Message written in June 2015 on Indemnity Crisis

The College has been handling stress related to professional indemnity for 7 months now. It may not be useful to repeat details of the old and new schemes here.  Suffice it to say that the new scheme does not explain coverage after retirement enough to alleviate anxiety of obstetricians.  We also identified inconsistency in facts which unfolded in front of our eyes. Efforts of diplomacy and dialogue to the existing provider were poured in at all levels. Those who had sweated all felt like banging their head against stone wall.  I myself flew to London in February. Throughout the time of the meeting, I emphasized that I went there to find a way of mutual benefit, to create value. Again, every answer I encountered to any suggestion, logical or naive, was too simple: NO.

Doctors were of course disappointed.  They felt like trapped suddenly, without any time to think. Some doctors felt obliged to make their major decision of stopping to deliver babies over a matter of days. Patients were distressed. Was this emotion: in a sense yes, but more panic than angry.

Obstetricians asked for help, and as collective body of professional College, we begged for help from other stakeholders. Everyone in Hong Kong answered with sympathy, except for some rare medical leaders who insisted that the present arrangement from the indemnity provider was good enough.

We did not spring to society to seek sympathy. We knew simply that we could not and should not. The society looks at doctors as strong protectors. They have a choice between public and private doctors. There is no point for private doctors to yell panic. We are expected to help ourselves first. Occasional reporting about bad doctoring gives bad impression that private obstetricians may sometimes function harmful. We have to do internal tightening first, if we want the slightest favor from society. The first response of College to peer groups was that we would look into internal control and risk management so as to reduce chance of compensation. I truly believe that it is root of the problem. The present provider of indemnity might not have functioned to what we like, but the root of the problem is escalation in compensatory costs. We won local respect. I offered to the provider possibilities to control the claims hand in hand. Unluckily the approach was not trusted to be useful by an organization based overseas.

All over the world there are more than one indemnity providers to hospital doctors, interestingly, with the exception of Hong Kong, after another party pulled out from the city.  So another arm of the response called for itself: introduction of competition.  Many obstetricians agreed and the College followed this consensus. We worked very hard on it in 2015. Did we judge the existing indemnity provider with our ethics in the way to seek alternative? Answers from individuals could be yes, maybe, no.  But the College action was mere logical response after research, without any element of ethics, emotion or even feelings.

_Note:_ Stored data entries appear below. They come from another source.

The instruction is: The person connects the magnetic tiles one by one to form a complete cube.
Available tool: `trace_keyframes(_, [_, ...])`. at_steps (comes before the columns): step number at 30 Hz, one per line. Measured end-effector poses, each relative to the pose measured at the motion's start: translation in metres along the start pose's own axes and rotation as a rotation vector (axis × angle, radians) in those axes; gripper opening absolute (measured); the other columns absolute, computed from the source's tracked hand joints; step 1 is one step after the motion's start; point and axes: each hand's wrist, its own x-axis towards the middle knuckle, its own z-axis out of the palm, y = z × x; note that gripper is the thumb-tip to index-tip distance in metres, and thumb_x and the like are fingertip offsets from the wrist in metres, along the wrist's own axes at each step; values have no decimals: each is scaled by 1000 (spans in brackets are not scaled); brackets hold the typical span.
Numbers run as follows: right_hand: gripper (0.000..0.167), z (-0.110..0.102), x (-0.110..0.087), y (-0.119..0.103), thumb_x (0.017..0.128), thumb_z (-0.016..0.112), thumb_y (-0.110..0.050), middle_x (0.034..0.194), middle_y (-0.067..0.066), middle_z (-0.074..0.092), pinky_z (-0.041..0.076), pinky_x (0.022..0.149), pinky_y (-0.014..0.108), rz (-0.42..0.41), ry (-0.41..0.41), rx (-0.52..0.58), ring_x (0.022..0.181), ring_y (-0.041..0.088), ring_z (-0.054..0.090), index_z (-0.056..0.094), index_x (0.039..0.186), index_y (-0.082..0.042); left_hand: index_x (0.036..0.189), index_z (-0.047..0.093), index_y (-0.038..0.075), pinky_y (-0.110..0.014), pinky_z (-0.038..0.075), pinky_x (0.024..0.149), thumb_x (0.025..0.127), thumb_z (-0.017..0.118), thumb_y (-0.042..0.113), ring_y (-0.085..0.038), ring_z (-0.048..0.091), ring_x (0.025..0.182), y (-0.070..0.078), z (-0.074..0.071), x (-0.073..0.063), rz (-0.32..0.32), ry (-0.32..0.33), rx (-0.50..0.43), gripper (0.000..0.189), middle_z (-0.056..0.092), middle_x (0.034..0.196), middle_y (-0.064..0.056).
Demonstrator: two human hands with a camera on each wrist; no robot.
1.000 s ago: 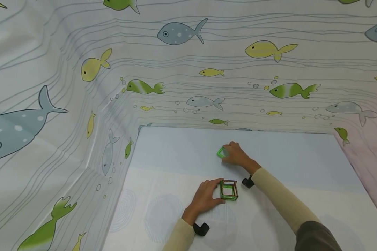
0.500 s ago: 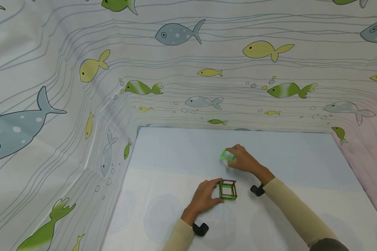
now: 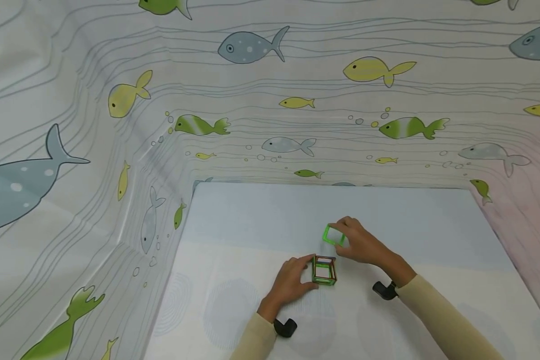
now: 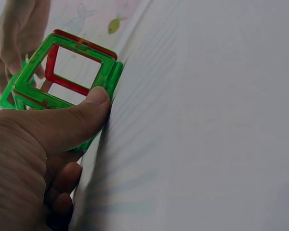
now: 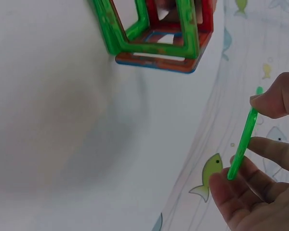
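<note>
An open-framed cube of red, green and blue magnetic tiles (image 3: 325, 281) stands on the white table. My left hand (image 3: 290, 282) grips its left side; in the left wrist view the thumb presses a green tile edge of the cube (image 4: 107, 72), while the other fingers are partly hidden. Behind the cube and to its right, my right hand (image 3: 364, 245) pinches a green square magnetic tile (image 3: 326, 234) above the table. Seen edge-on in the right wrist view, that green tile (image 5: 244, 139) sits between thumb and fingers, apart from the cube (image 5: 156, 49).
The table (image 3: 252, 210) has a pale blue band at the back and faint circle patterns nearer me. Fish-printed sheeting (image 3: 243, 90) rises behind it and along the left side. A black wrist camera (image 3: 285, 328) hangs by each wrist.
My right hand has lifted the green tile and brought it nearer to me and rightward, closer to the cube. The left hand and the cube have stayed put.
</note>
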Motion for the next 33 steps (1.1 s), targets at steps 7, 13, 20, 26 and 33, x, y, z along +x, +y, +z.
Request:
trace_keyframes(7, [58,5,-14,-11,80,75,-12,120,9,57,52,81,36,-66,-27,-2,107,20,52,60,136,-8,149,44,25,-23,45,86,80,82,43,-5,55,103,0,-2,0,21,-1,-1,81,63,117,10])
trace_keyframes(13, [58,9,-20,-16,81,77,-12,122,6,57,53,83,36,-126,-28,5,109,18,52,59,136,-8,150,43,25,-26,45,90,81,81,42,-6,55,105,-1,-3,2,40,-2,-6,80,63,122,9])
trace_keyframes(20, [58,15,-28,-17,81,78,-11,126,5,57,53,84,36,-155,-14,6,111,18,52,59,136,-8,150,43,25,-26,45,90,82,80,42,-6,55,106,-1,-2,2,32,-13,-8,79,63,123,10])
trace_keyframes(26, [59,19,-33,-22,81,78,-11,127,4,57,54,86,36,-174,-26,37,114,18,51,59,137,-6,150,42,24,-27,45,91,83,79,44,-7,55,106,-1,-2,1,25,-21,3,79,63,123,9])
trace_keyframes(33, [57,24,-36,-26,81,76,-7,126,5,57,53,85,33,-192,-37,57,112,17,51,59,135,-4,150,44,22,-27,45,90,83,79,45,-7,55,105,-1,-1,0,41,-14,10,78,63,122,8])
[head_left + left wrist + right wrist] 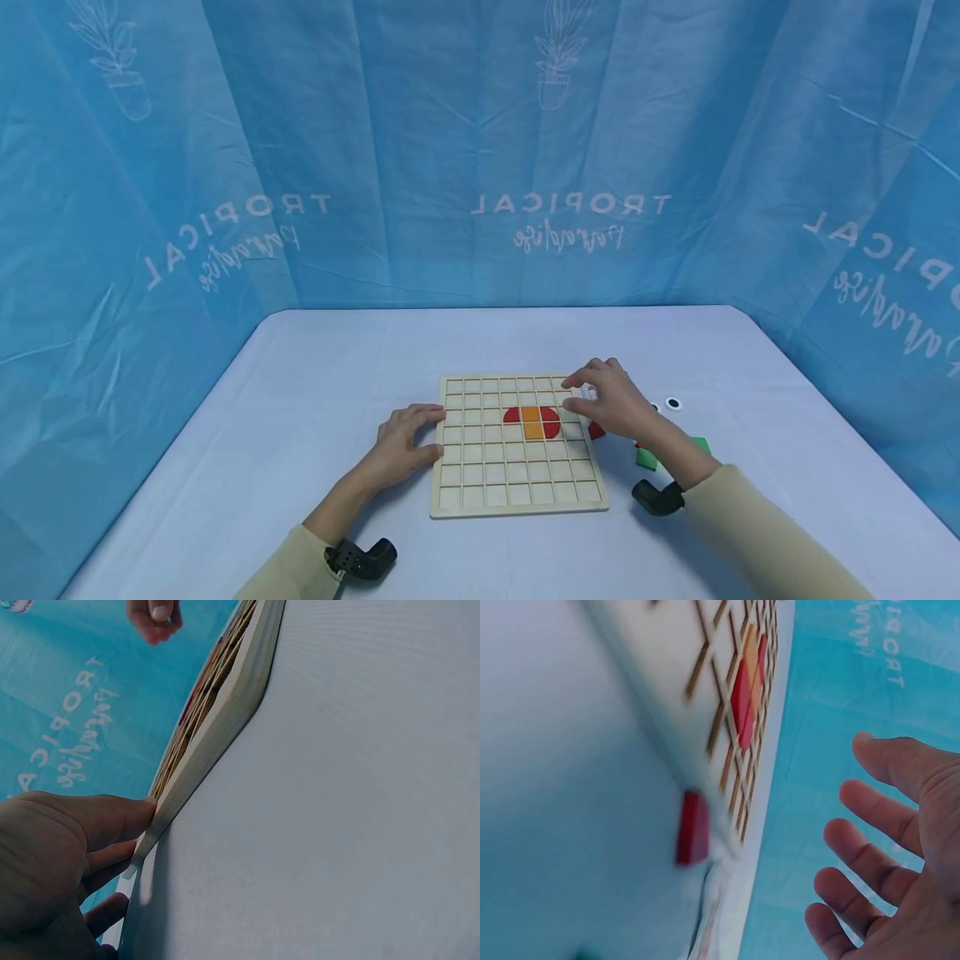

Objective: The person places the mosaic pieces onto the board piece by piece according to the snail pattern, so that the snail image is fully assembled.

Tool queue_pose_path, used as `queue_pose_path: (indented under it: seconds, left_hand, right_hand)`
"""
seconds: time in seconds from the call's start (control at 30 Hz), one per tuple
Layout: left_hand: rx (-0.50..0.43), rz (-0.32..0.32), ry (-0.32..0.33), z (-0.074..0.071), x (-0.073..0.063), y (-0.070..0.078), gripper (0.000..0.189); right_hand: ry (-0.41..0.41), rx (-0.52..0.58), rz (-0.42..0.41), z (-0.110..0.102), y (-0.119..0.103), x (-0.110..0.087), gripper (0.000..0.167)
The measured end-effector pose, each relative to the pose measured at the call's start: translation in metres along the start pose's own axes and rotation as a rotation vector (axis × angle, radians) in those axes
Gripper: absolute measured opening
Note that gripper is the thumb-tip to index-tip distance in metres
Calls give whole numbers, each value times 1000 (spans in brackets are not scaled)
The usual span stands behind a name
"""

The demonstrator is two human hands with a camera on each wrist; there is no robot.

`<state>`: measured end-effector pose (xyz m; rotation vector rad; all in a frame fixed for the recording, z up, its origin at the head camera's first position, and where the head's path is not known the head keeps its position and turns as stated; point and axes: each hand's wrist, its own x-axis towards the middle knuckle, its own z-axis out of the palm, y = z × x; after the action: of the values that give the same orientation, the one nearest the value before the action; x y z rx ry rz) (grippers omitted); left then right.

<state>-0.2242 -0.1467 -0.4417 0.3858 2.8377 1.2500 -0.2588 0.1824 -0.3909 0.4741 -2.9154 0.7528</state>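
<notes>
A pale wooden grid board [517, 512] lies on the white table. In its upper middle cells sit orange tiles [532, 422], with a red rounded piece [512, 415] to their left and red rounded pieces [551, 422] to their right. My left hand [401, 447] touches the board's left edge; the thumb [124, 820] rests against the rim. Above the upper right corner hovers my right hand [609, 398], fingers apart and nothing between them. Beside the board's right edge lies a loose red piece [692, 827].
Green pieces [647, 458] and a round black-and-white eye piece [673, 403] lie to the right, partly hidden by the right forearm. A printed white item [588, 390] shows behind the right hand. Blue curtains [420, 167] enclose the table's back and sides.
</notes>
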Motion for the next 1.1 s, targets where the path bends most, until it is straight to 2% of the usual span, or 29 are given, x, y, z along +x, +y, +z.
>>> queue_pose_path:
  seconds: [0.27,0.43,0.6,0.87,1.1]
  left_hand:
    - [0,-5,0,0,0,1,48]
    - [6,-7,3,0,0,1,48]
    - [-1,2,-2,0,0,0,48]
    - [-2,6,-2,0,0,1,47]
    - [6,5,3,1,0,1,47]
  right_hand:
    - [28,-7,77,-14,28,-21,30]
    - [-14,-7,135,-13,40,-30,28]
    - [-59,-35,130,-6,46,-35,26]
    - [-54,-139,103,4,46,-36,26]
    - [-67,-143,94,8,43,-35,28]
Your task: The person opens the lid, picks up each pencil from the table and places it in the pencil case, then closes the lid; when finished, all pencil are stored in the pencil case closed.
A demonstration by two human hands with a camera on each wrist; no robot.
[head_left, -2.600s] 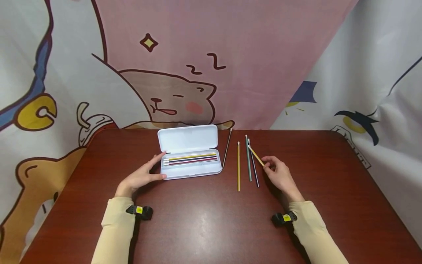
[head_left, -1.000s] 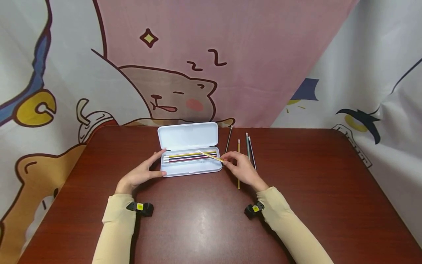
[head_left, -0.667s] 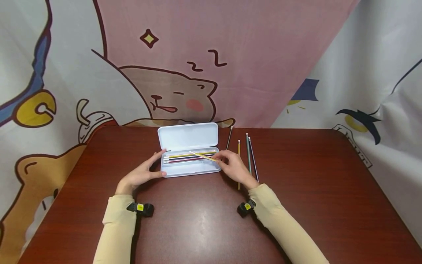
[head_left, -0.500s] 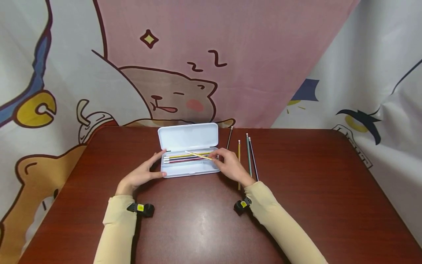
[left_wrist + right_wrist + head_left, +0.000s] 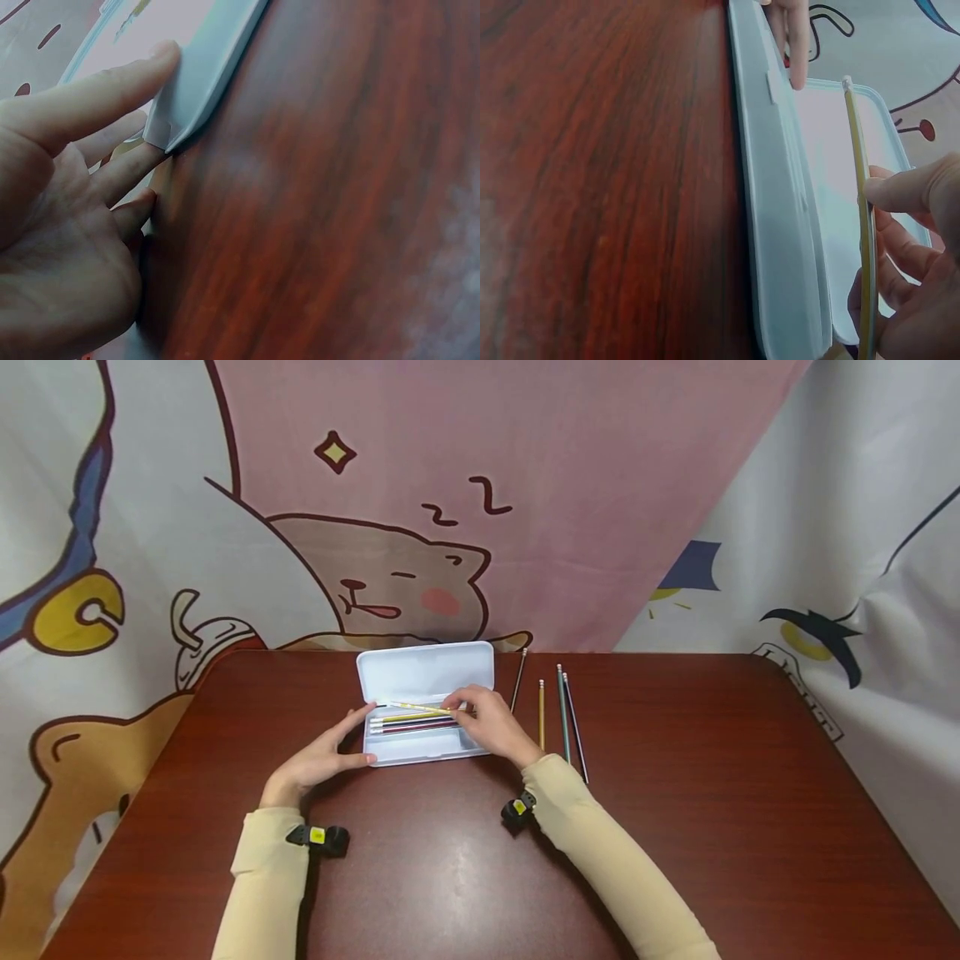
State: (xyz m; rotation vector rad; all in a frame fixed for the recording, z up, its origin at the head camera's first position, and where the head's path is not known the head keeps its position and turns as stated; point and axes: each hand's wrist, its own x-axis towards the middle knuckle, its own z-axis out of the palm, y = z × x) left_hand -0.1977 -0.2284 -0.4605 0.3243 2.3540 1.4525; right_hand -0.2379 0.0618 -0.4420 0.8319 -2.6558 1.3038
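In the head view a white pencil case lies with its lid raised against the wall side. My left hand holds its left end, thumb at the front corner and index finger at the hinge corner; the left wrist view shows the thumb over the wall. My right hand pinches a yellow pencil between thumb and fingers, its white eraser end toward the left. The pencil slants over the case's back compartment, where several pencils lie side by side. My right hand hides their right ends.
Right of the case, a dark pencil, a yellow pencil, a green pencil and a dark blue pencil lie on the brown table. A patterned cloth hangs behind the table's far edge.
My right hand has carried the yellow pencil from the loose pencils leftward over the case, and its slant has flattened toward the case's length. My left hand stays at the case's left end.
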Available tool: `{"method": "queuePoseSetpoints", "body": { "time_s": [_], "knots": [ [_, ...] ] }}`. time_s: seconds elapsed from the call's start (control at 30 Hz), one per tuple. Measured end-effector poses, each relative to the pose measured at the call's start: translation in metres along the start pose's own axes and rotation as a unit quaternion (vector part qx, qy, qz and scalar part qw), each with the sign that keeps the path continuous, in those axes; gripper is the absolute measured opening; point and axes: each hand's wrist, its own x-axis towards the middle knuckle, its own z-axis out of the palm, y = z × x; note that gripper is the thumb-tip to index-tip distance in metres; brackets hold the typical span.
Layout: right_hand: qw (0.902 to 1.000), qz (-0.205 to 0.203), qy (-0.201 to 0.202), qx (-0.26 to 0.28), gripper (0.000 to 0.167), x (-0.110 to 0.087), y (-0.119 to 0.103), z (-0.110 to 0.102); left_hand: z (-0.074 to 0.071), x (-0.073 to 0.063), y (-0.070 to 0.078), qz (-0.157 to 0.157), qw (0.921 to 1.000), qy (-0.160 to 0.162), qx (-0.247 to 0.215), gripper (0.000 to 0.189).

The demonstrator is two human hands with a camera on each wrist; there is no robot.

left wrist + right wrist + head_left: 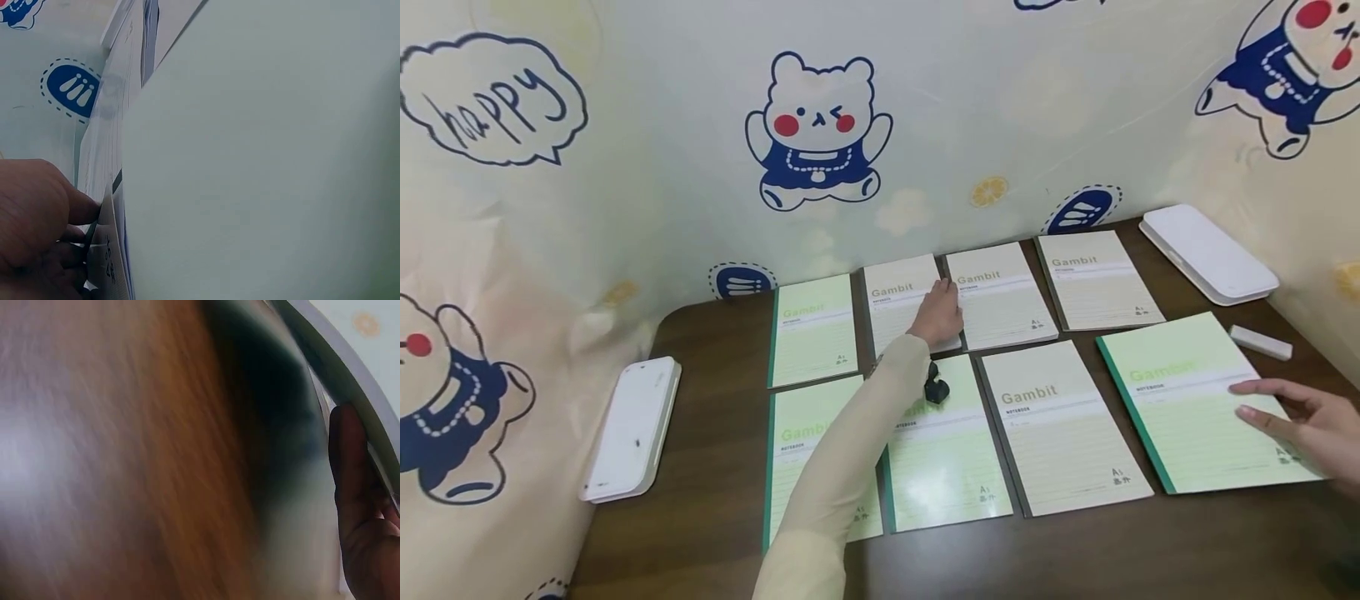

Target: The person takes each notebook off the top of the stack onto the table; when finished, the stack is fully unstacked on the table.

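My left hand (pixel 936 312) reaches to the back row, where its thumb and curled fingers grip the right edge of a beige notebook (pixel 901 292). A dark spine of another beige notebook (pixel 1000 300) lies right beside those fingers. In the left wrist view the thumb (pixel 81 206) sits at the notebook's edge. My right hand (pixel 1300 417) lies over the lower right of a green notebook (pixel 1202 433), thumb and forefinger extended across the cover. In the right wrist view the thumb (pixel 350 444) shows beside a notebook edge; the rest is blurred.
Other green notebooks (pixel 812 333) and beige notebooks (pixel 1060 442) lie in two rows on the dark table (pixel 715 467). A white case (pixel 636 425) stands at left, another white case (pixel 1210 254) at back right, near a small white block (pixel 1260 342). A patterned cloth (pixel 662 167) hangs behind.
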Motion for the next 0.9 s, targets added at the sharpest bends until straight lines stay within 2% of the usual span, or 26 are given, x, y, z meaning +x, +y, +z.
{"method": "queuePoseSetpoints", "body": {
  "time_s": [0.1, 0.2, 0.3, 0.4, 0.53, 0.63, 0.73, 0.83, 0.9],
  "knots": [
    [0.9991, 0.007, -0.035, -0.022, 0.043, -0.003, -0.004, 0.007, 0.001, -0.001, -0.001, -0.004, 0.9999, -0.008, -0.008, 0.053],
    [0.9944, -0.012, -0.046, -0.094, 0.056, -0.004, -0.017, 0.012, 0.001, -0.002, -0.003, -0.003, 0.9999, -0.01, -0.01, 0.053],
    [0.9812, -0.057, -0.031, -0.182, 0.059, -0.001, -0.031, 0.015, 0.0, -0.001, -0.007, -0.006, 1.0, -0.006, -0.005, 0.054],
    [0.9687, -0.105, -0.021, -0.224, 0.054, 0.002, -0.037, 0.018, -0.001, -0.001, -0.01, -0.011, 0.9999, 0.001, 0.002, 0.054],
    [0.957, -0.158, -0.002, -0.243, 0.042, 0.005, -0.035, 0.025, -0.003, -0.003, -0.012, -0.017, 0.9998, 0.001, 0.0, 0.053],
    [0.9548, -0.167, 0.002, -0.246, 0.038, 0.006, -0.035, 0.027, -0.004, -0.005, -0.012, -0.018, 0.9998, -0.002, -0.002, 0.053],
    [0.9517, -0.173, -0.013, -0.254, 0.039, 0.009, -0.038, 0.026, -0.004, -0.006, -0.011, -0.022, 0.9997, 0.002, -0.011, 0.054],
    [0.9453, -0.194, -0.022, -0.262, 0.041, 0.018, -0.052, 0.023, -0.004, -0.007, -0.009, -0.022, 0.9989, 0.023, -0.034, 0.056],
    [0.9402, -0.215, -0.015, -0.264, 0.044, 0.028, -0.07, 0.02, -0.009, -0.01, -0.006, -0.009, 0.9981, 0.041, -0.045, 0.059]
  ]
}}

Do doctors want to ‘remove’ an existing indemnity provider? Everyone has the answer in his heart, but final results depend on the interplay between providers.  Would doctors change to an alternative scheme: time will tell.

Has the College leadership put emotions into the handling? I would digress and simply tell a teaching. Prof Allan Chang, a mentor to many leaders now, taught me that emotions may be used but cannot be allowed to assume control.  I let loose my emotions deliberately in many occasions. Emotions and feelings make the difference between humans and other beings. I have myself repeated one statement: Ares may have emotions but his office is not entitled to have feelings. At times, things hurt Ares, but his office functions like Mr Spock in Star Trek.

It is always right to introduce competition, which is itself a good medicine to existing players. We hope that the medicine works for HK, the doctors, the future competitor(s), and also the collaborating indemnity provider in good relationship with HK already for a century.

We have functioned very humbly.  Even for myself, I think the number of times when ‘thank you’ comes from bottom of my heart in the past half year, exceeds that over the past decade. God may be teaching our doctors, me particularly, to be meek.

Doctors, obstetricians in particular, private obstetrics does not die anywhere in the world. Even in America it is reviving. Things go in cycles. Very soon we shall prove to the world that humble HK obstetricians may also provide out of box solutions to apparently impossible situations. The audience may keep eyes wide open.